Boing Boing posted a summary of an editorial somewhere about P2P. I have to admit: I still don't get it.
What's the point of having legal P2P music downloads? It just makes no sense. Legal music should come from fast servers with insane amount of bandwidth, not from some motley band of dailup users and people with stuttering connections.
The reason P2P works for non-legal stuff is because everyone contributes some music, thus increasing choice. Some people may have better copies then others, and that might increase file-size, which may or may not be a problem for someone downloading. So there is choice in that sense too.
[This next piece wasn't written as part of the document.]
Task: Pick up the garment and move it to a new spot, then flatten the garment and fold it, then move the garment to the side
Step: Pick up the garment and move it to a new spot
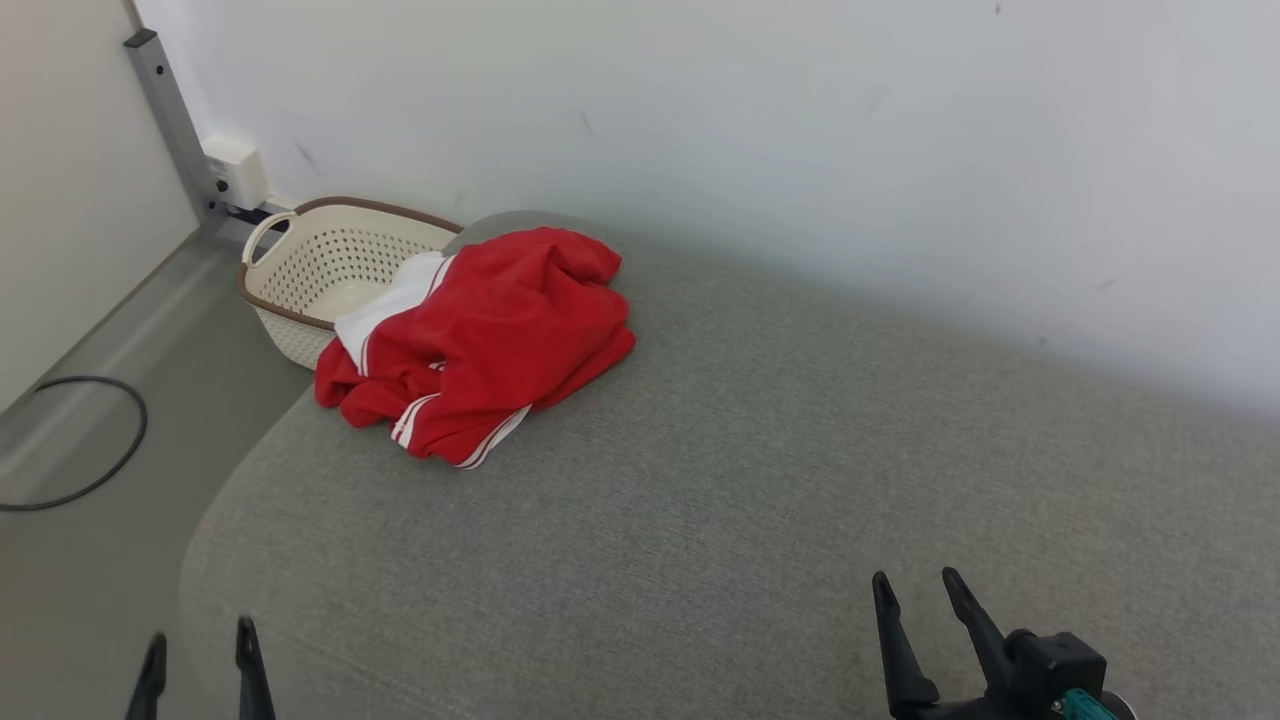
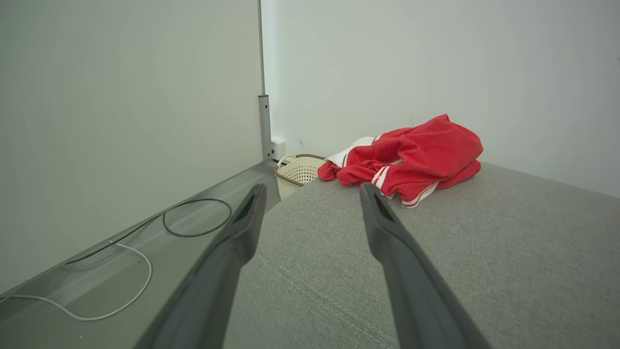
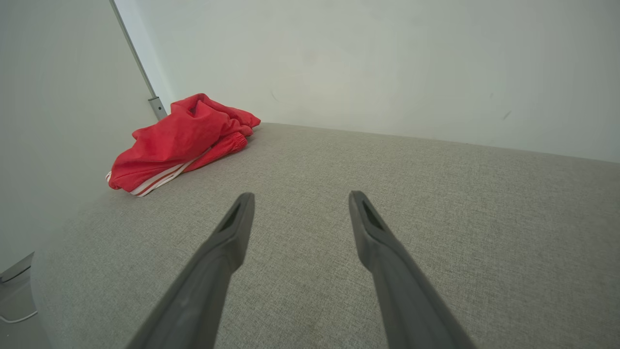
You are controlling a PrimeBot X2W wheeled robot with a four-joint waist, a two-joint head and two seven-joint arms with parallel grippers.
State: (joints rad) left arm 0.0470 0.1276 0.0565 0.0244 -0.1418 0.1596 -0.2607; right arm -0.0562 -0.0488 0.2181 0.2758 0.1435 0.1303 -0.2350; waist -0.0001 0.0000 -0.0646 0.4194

In case of legal downloads "all" music is basically available and in good quality. What's the need for using P2P here? If there is only one near-perfect copy, what is the need for having everyone share it? Bandwidth? Come on! The world is flush with bandwidth! There is so much bandwidth we have to invent things like "Internet 2" and "Telepresence" etc. just to have an excuse to use some more of it.
The price of the bandwidth needed to transfer a song is totally negligable compared to the 99 cents or whatever the song costs.
If someone were to charge 99 cents for a song that is distributed via P2P you would basically be ripped off, as there is no investment required by the distributor at all anymore. No website needed, no bandwidth to pay for etc. Perhaps that might be something that appeals to the distributors of course, but it should not appeal to the average consumer.
Another argument is that people can choose to share what they like and that you could use that in a kind of FOAF way to find new music. This is basically nonsense too, because P2P is largely anonymous. You don't know the person (or persons) that has the file you are downloading. Oftentimes you don't even notice his nickname or whatever. This basically means that this is not some kind of blogosphere filtering/FOAF/social network aggregation/etc. thing. Of course one could modify the software to work more in that kind of a way, but what is the point? Every legal music store has Amazon-style suggestions ("If you like this, also try...") which are more or less the same thing.
Am I missing something here or is this really just yet another misguided idea taken up by the media?